A doctor will likely require a person to get at least six hours of sleep daily for at least two weeks, wear an actigraph, and keep a sleep log before conducting tests like the polysomnogram (PSG), multiple sleep latency test (MSLT), and cerebrospinal fluid analysis to confirm the diagnosis. Sodium oxybate is a medication used to treat cataplexy in narcolepsy, and selective serotonin reuptake inhibitors (SSRIs) or serotonin and norepinephrine reuptake inhibitors (SNRIs) may help manage symptoms of sleep paralysis, hypnagogic hallucinations, and cataplexy.
Modafinil or armodafinil are first-line treatment options for excessive daytime sleepiness (EDS) in narcolepsy, while amphetamines are the second-line treatment. It is important for anyone experiencing persistent excessive daytime sleepiness and very strong urges to sleep throughout the day, despite having at least six hours of sleep, to consult a doctor.

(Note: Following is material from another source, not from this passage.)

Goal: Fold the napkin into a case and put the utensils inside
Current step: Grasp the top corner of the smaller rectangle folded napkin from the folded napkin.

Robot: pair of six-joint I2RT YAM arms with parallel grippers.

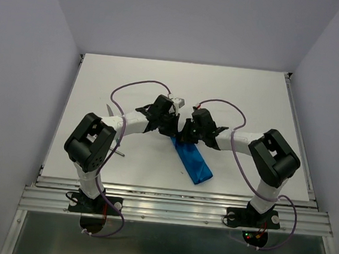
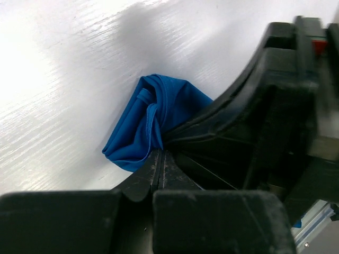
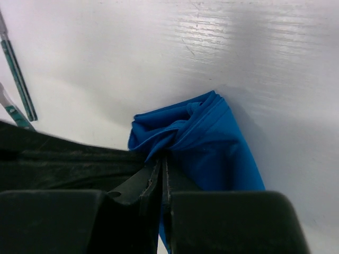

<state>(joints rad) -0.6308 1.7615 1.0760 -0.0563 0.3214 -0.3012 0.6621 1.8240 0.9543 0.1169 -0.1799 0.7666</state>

In summary, the autoimmune hypothesis for narcolepsy type 1 centers on T-cell-mediated immune destruction of orexin-producing neurons triggered by genetic predisposition and environmental factors such as viral infections, resulting in orexin deficiency and the clinical symptoms of NT1. Further research is needed to fully understand the causes and treatments for narcolepsy type 2.
- Narcolepsy, a chronic sleep disorder, can cause sleep paralysis, a disturbing neurological condition where a person is unable to move or speak while falling asleep or waking up.
- Health and wellness professionals often advise individuals to seek help if they experience severe bouts of sleep paralysis, especially when coupled with other medical-conditions such as chronic diseases or neurological disorders.
- Science continues to explore the causes of chronic sleep disorders like narcolepsy, with one theory suggesting that sleep paralysis may be associated with abnormalities in the production of certain neurotransmitters like hypocretin (orexin).
- In the quest to find effective treatments for sleep disorders, recent advancements in health and wellness have led to the development of medications like sodium oxybate that help manage symptoms of narcolepsy, such as sleep paralysis and cataplexy.